Ini mau tidak mau membuat saya mendengarkan banyak jenis musik. Sekarang saya tidak malu untuk menyukai dan mendengarkan bayak musik dengan berbagai genre. Karena saya berfikir, jika saya hanya mengagungkan satu jenis musik saja. Maka saya adalah seorang fasis. Fasis-genre saya menyebutnya. Ini tidak sehat. Referensi musik jadi terbatas. Seperti katak dalam tempurung. Karena saya hanya melihat dari satu sisi dan menafikan sisi yang lain walaupun itu bagus. Kalo musik bagus ya dengarkan apa pun jenisnya. Lebih beragam lebih bagus. Tidak ada ruginya. Referensi kita jadi kaya. Ini pun saya lakukan di berbagai bidang. Saya tidak mau menjadi seorang fanatik karena saya tidak melihat ada sisi positifnya. Ini bisa berlaku di mana saja. Bisa berlaku di dunia film. Bisa juga diterapkan di ideologi. Di sepakbola. Di mana saja. Fanatisme hanya membuat saya menjadi bebal dan pikiran saya terbuka sedikit.

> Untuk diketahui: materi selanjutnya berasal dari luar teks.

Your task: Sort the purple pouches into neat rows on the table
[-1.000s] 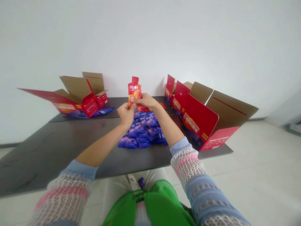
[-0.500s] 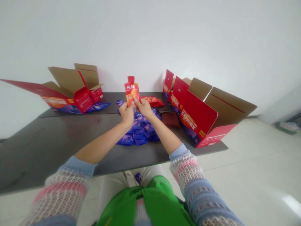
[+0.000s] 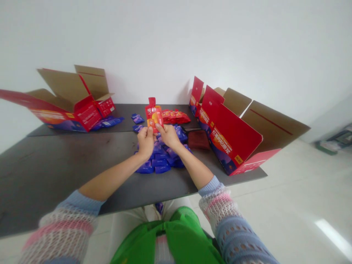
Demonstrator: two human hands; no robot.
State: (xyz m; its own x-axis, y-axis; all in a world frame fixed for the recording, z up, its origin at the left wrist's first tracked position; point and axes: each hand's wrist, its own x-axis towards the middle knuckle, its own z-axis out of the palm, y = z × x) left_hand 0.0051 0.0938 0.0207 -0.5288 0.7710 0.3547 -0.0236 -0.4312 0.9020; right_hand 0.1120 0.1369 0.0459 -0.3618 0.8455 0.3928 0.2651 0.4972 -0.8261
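Observation:
A red and orange pouch [image 3: 154,116] with a narrow neck at its top stands upright between my two hands. My left hand [image 3: 146,140] pinches its lower left corner, thumb on the front. On the lower right side, my right hand [image 3: 168,136] grips the same pouch, also with its thumb in front. Beneath the hands lies a heap of blue-purple pouches [image 3: 161,162], partly hidden by my wrists. Just behind the held pouch is a pile of red pouches [image 3: 176,116] on the dark table [image 3: 110,154].
Open red cartons stand on the right [image 3: 233,137] and on the left [image 3: 86,113], flaps up. Blue pouches [image 3: 108,123] lie beside the left carton, and one small blue pouch [image 3: 137,118] lies apart. A brown pouch-like item [image 3: 198,140] sits by the right carton. A white wall [image 3: 154,44] rises behind.
Both hands have come slightly lower with the red pouch still between them. The view has shifted a little, so the left cartons appear farther left.

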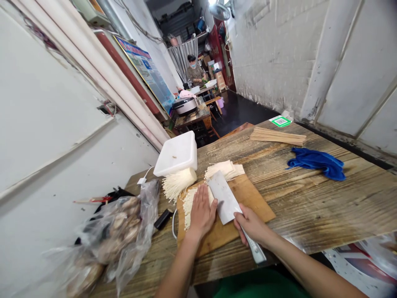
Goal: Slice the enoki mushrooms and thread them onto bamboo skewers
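My left hand [203,211] lies flat, fingers stretched out, on a bunch of enoki mushrooms [187,207] on the wooden cutting board [254,198]. In my right hand [249,223] is the handle of a cleaver [223,198], its broad blade tilted beside the left hand's mushrooms. Whether the edge touches them I cannot tell. Flat pale slices [226,169], with thin stems showing at one end, lie at the board's far edge. Another enoki bunch [181,182] rests at the far left, against a white plastic box [176,153].
Clear bags of brownish mushrooms [120,231] crowd the table's left side, near a black cylinder [163,219]. Wooden skewers [277,136], a blue cloth [318,162] and a green QR card [281,121] lie to the right. Far back, a person [196,73] works at another table.
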The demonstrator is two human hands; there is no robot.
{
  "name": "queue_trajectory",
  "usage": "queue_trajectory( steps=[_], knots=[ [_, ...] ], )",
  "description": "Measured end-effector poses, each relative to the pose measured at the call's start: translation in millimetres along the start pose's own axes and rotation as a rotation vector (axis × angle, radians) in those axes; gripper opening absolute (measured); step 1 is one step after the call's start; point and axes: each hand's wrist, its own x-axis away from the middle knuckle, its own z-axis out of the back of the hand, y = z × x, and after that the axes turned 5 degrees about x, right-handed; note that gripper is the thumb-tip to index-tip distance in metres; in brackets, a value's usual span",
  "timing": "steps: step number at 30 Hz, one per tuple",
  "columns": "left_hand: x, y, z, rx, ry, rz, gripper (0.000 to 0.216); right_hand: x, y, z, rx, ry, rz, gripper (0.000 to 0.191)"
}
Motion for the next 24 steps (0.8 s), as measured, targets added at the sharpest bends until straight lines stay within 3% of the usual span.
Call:
queue_trajectory(
  steps=[8,16,24],
  knots=[
    [-2,-3,-1,0.018,-0.012,-0.025,0.068,24,11,-3,0.005,-0.014,-0.079,0.025],
    [-3,-1,3,0.063,-0.025,0.058,0.072,-20,-15,-17,-0.089,0.009,-0.077,0.017],
    [-3,-1,4,0.059,-0.027,0.024,0.072,1,-1,-24,-0.063,0.028,-0.092,0.026]
  ],
)
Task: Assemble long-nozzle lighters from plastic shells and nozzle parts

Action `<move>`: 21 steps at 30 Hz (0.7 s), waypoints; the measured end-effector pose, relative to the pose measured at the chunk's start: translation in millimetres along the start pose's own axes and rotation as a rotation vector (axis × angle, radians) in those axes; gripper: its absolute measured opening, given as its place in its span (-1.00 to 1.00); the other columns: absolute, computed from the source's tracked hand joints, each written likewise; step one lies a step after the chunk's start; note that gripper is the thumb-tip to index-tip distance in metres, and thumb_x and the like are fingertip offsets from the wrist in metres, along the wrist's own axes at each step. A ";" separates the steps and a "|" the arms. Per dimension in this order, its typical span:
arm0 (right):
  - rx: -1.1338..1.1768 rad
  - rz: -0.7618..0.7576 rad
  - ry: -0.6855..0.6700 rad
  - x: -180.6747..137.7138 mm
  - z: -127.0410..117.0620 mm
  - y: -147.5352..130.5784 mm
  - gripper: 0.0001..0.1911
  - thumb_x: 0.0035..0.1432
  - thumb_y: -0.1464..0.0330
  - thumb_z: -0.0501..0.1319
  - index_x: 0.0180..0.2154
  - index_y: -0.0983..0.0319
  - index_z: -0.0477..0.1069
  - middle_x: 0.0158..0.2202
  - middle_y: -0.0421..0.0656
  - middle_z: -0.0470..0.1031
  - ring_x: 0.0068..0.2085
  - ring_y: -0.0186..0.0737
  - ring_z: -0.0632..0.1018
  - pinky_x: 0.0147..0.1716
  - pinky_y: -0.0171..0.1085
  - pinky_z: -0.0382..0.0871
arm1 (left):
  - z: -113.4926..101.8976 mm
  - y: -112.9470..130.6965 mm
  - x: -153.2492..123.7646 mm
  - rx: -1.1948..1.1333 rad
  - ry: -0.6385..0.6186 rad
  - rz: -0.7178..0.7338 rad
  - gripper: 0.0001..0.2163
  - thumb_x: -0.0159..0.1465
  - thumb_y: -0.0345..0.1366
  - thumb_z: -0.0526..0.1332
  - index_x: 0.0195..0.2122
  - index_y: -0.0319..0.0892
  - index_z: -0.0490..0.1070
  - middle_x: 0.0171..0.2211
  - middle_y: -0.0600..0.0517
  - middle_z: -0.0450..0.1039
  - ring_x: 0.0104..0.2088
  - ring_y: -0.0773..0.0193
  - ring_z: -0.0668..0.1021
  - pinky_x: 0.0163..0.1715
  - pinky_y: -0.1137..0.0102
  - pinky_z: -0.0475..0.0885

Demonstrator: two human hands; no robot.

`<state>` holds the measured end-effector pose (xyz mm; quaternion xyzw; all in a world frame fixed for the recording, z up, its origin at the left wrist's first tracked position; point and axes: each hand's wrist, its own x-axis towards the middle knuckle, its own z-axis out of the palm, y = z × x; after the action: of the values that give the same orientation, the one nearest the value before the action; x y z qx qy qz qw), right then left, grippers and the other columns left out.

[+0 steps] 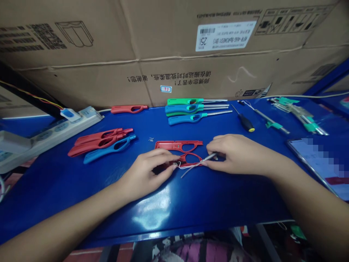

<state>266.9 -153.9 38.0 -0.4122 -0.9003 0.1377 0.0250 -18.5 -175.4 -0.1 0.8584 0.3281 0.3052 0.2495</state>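
My left hand (152,169) is closed on the left part of an open red lighter shell half (191,157); its thumb and fingertips pinch near a dark part and thin white wires (183,167). Much of that end is hidden under my fingers. Above it lies the other red shell half (174,146), inner side up. In my right hand (231,154) is a slim grey metal tool (208,158), its exact kind unclear. Its thin tip points left and down, crossing over the wires and the shell's lower edge. A few small screws (151,139) lie to the upper left.
Red and blue lighter bodies (100,143) lie left, near a white power strip (62,127). Finished-looking long lighters (193,109) line the back by the cardboard (174,43). A screwdriver (245,122), metal tubes (272,122), taped bundles (305,116) and a phone (316,163) are right.
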 end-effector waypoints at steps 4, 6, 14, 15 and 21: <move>-0.020 0.006 0.035 0.1 -0.1 3.3 -0.69 0.25 0.17 0.24 -0.47 0.20 0.38 -0.47 -0.21 0.44 -0.41 -0.26 0.40 -0.45 -0.28 0.00 | -0.7 1.0 -0.2 0.002 0.013 -0.031 -0.75 0.33 -0.40 0.28 0.03 -0.16 0.54 -0.13 -0.05 0.55 -0.29 0.34 0.59 -0.28 0.44 0.57; -0.018 0.008 0.064 0.5 -0.2 4.2 -0.70 0.24 0.17 0.25 -0.46 0.20 0.37 -0.47 -0.21 0.43 -0.40 -0.26 0.40 -0.46 -0.28 0.00 | -0.5 -0.2 -1.1 0.023 0.005 -0.029 -0.72 0.32 -0.39 0.30 0.06 -0.15 0.52 -0.06 -0.07 0.54 -0.21 0.30 0.60 -0.20 0.41 0.59; -0.056 -0.012 0.242 -1.8 -5.9 2.8 -0.63 0.27 0.10 0.20 -0.47 0.20 0.29 -0.50 -0.21 0.35 -0.41 -0.26 0.36 -0.41 -0.28 0.07 | 1.6 -6.9 -5.3 0.065 -0.004 -0.033 -0.70 0.32 -0.39 0.30 0.08 -0.17 0.50 -0.14 -0.06 0.59 -0.30 0.33 0.60 -0.25 0.43 0.58; -0.063 -0.024 0.263 -2.1 -6.6 2.8 -0.63 0.27 0.11 0.21 -0.47 0.20 0.29 -0.50 -0.21 0.34 -0.42 -0.27 0.35 -0.41 -0.28 0.08 | 1.3 -6.8 -5.2 0.071 -0.003 -0.033 -0.71 0.32 -0.39 0.30 0.08 -0.17 0.51 -0.16 -0.05 0.60 -0.31 0.34 0.60 -0.25 0.43 0.58; -0.099 -0.072 0.362 -1.6 -8.0 4.0 -0.63 0.28 0.13 0.20 -0.48 0.20 0.30 -0.52 -0.21 0.34 -0.41 -0.25 0.35 -0.40 -0.27 0.11 | 0.4 -4.9 -5.4 0.101 -0.007 -0.043 -0.73 0.33 -0.37 0.30 0.06 -0.19 0.52 -0.19 -0.04 0.61 -0.31 0.33 0.61 -0.25 0.43 0.58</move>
<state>272.2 -150.8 44.7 -0.3987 -0.9008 0.0160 0.1713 -23.4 -176.1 -5.4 0.8639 0.3604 0.2798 0.2134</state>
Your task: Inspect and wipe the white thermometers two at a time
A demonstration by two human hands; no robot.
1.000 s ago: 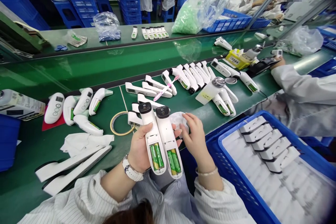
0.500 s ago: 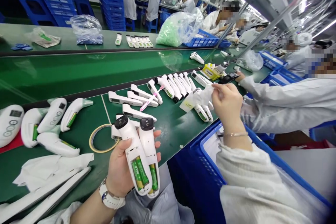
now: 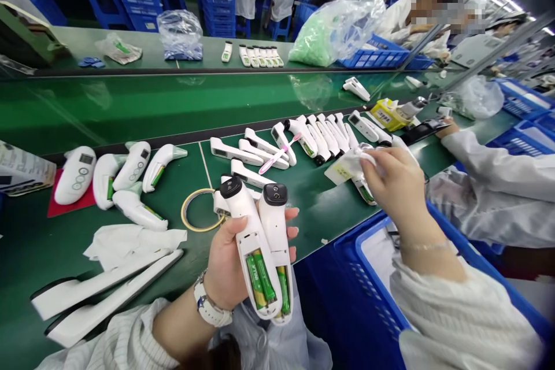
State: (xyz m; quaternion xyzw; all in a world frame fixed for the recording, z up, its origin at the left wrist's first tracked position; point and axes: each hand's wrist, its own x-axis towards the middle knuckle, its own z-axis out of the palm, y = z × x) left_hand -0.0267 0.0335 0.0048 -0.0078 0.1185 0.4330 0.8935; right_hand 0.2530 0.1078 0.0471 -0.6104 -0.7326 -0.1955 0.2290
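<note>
My left hand (image 3: pixel 226 266) is wrapped round two white handheld infrared thermometers, held side by side. On the nearer thermometer (image 3: pixel 243 221), the battery bay is uncovered and shows green batteries (image 3: pixel 261 278). The other thermometer (image 3: pixel 274 225) also has its bay uncovered, partly hidden behind the first. Both have black sensor heads pointing up and away. At the right, my right hand (image 3: pixel 396 182) pinches a thin white cloth (image 3: pixel 368 157). It hangs over a pale sheet with yellowish markings (image 3: pixel 341 169), close above more thermometers with batteries showing (image 3: pixel 365 192).
A row of white thermometers (image 3: pixel 323 136) lies along the bench with a pink toothbrush (image 3: pixel 280 153) on top. Tape roll (image 3: pixel 185 211), curved white devices (image 3: pixel 76 176) and a white cloth (image 3: pixel 130 241) lie left. A blue crate (image 3: pixel 347 254) stands right, beside a co-worker's sleeve (image 3: pixel 498 156).
The view has swung left, so the bench things appear farther right. Both hands keep their holds, the left on the two thermometers, the right on the white cloth.
</note>
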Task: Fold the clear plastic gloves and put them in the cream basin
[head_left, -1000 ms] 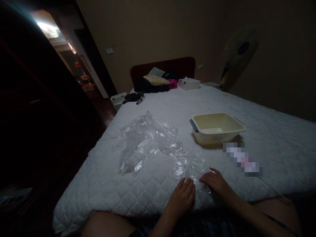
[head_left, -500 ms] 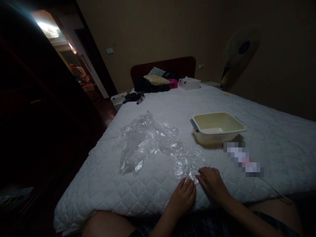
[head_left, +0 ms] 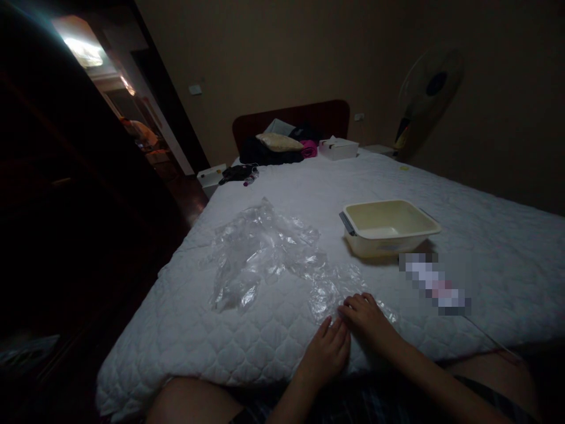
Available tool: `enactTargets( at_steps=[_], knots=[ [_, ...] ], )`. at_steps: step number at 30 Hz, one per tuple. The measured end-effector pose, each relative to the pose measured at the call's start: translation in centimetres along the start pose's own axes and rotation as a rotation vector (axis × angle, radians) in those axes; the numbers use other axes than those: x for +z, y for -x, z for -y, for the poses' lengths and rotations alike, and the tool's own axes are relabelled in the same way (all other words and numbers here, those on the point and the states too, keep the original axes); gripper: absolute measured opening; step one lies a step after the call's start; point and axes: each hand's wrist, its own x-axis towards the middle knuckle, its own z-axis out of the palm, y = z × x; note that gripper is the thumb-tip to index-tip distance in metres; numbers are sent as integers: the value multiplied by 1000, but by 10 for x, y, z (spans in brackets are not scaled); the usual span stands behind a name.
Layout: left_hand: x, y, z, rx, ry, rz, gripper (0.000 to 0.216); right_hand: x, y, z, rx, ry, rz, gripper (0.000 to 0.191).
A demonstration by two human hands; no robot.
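A clear, crinkled plastic bag (head_left: pixel 273 247) lies spread over the white quilted bed. Its near right corner reaches to my hands. My left hand (head_left: pixel 329 348) rests at the near edge of the plastic, palm down, fingers stretched out. Just right of it, my right hand (head_left: pixel 368 321) lies over the bag's corner, fingers extended and slightly bent, with a bit of the plastic showing beyond its right side. The two hands nearly touch at the fingertips. What lies under the palms is hidden.
A cream plastic basin (head_left: pixel 391 242) with grey handles stands on the bed (head_left: pixel 238 347) to the right. Near it lies a blurred-out object (head_left: pixel 435 284) with a cable. Clothes (head_left: pixel 269 154) and a white box (head_left: pixel 339 149) sit by the headboard; a fan (head_left: pixel 435 82) stands beyond.
My right hand has slid left over the plastic, closer to my left hand, and more plastic shows at its right. My left hand has stayed in place.
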Motion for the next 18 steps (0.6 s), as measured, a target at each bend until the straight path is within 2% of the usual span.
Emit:
enactTargets(
  at_steps=[10,18],
  knots=[
    [-7,-3,1,0,11,29,28,-6,-18,7,-54,-62,112,18],
    [-11,0,1,47,-64,19,30,-5,-18,4,-27,-134,123,17]
  ],
)
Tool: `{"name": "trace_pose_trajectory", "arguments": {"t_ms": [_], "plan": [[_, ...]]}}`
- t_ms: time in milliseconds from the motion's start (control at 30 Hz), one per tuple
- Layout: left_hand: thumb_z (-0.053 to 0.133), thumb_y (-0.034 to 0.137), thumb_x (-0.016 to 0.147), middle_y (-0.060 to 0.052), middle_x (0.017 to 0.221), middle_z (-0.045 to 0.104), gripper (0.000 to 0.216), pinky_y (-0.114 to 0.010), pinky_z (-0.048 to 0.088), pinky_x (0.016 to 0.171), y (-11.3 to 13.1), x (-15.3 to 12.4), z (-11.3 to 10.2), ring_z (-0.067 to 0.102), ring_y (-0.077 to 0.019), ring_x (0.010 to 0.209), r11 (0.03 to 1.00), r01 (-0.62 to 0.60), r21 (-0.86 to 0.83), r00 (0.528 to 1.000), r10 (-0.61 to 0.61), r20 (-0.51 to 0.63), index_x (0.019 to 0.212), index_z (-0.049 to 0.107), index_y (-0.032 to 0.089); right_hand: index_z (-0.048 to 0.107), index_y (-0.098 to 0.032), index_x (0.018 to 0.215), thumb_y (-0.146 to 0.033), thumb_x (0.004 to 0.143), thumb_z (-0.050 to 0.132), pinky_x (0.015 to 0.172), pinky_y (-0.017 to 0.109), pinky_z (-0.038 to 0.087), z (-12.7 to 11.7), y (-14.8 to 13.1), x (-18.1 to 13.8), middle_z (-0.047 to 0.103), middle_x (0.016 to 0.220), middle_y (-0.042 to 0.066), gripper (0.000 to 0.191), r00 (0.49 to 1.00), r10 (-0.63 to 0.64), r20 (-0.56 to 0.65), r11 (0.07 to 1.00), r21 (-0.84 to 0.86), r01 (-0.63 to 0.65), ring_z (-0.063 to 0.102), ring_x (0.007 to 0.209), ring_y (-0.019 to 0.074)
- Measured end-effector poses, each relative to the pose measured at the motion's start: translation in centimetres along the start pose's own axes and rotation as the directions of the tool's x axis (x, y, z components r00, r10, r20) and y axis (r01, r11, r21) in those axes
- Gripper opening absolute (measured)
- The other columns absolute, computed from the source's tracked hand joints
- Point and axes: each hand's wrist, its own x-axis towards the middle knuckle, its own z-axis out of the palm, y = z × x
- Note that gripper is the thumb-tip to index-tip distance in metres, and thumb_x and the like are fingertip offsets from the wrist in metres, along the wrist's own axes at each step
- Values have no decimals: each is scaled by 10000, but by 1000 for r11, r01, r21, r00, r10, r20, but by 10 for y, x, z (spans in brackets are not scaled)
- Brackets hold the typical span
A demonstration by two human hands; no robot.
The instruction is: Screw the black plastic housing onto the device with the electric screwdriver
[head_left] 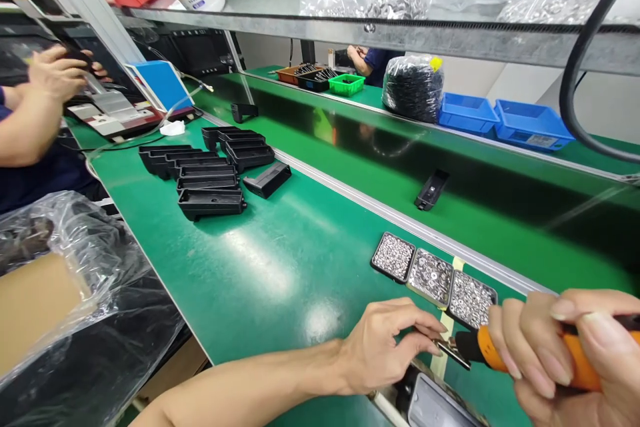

Di era pilkada sebelumnya jujur saya memilih Ridwan Kamil sebagai Walikota Bandung dan Jokowi sebagai Presiden Indonesia. Saya juga dulu suka Ahok tapi saya tidak punya hak pilih di sana. Di periode ini saya memilih untuk golput. Kenapa begitu? Dengan tidak memilih justru saya memiliki kebebasan. Khususnya di media sosial. Saya juga terhindar dari cercaan dan makian yang menghabiskan energi. Saya bisa lebih jernih melihat persoalan. Saya tidak bias melihat suatu permasalahan. Jika jelek ya kritik. Jika bagus ya puji. Enak kan?
“you’re either with us or against us”
Kita tahu sekarang politik di Indonesia sudah terpolarisasi. Cuma dua pilihan pro atau anti. Media sosial memperburuk keadaan. Banyak badut berkeliaran mencari popularitas. Banyak pengamat politik umbar kebodohan demi mendukung salah satu calon hanya demi sesuap nasi. Ini sesungguhnya hal yang sangat menyedihkan apalagi jika mereka ternyata “berpendidikan tinggi”. Ketika situasi sudah menjadi “you’re either with us or against us” saya tahu saya harus segera ke luar arena. Melihat dari tribun lebih nyaman daripada harus jadi bidak dan berkelahi entah untuk apa. Saya tidak mau terjebak di hiruk pikuk (apalagi masalah) politik. Saya hanya menganggapnya sebagai hiburan. Lucu-lucuan. Menghadapi masalah berat tidak harus menanggapinya dengan kening berkenyit. Selipi dengan sedikit humor.
Everything in moderation, including moderation.
Kita bisa saja pasif mendukung salah satu calon. Tapi bisakah kita netral dan tidak bias dalam menyikapi suatu isu yang menyudutkan salah satu calon? Di era internet ini sulit dilakukan. Di media sosial kadang kita tanpa sadar bisa terbawa arus. Karena kita mempunyai insting untuk bertahan hidup. Kita mempunyai kecenderungan untuk membela apa yang kita yakini. Fanatisme buta hanya membuat kita berbuat liar dan tak terkendali. Seperti pendukung sepakbola Inggris jika bertanding ke luar negeri. Kita mendukung salah satu ideologi atau calon tapi yang terjadi malah kita justru menjadi benalu. Saya ambil contoh, teori saya, pendukung garis keras Ahok adalah salah satu penyebab Ahok tidak terpilih menjadi gubernur. Dengan mendukung membabibuta dan mengeluarkan kata-kata kasar ke pendukung Anies justru menjadi bumerang yang melemahkan Ahok. Hanya ajang gagah-gagahan. Menang jadi arang, kalah jadi abu.
Jadilah pendukung yang biasa-biasa saja. Buang energi untuk hal yang lebih bermanfaat. Dukung secukupnya. Jangan anti kritik juga. Woles aja. Kecuali jika jagoanmu menjanjikan jabatan atau proyek ya silakan bela habis-habisan. Karena masalah perut itu tidak bisa dibohongi.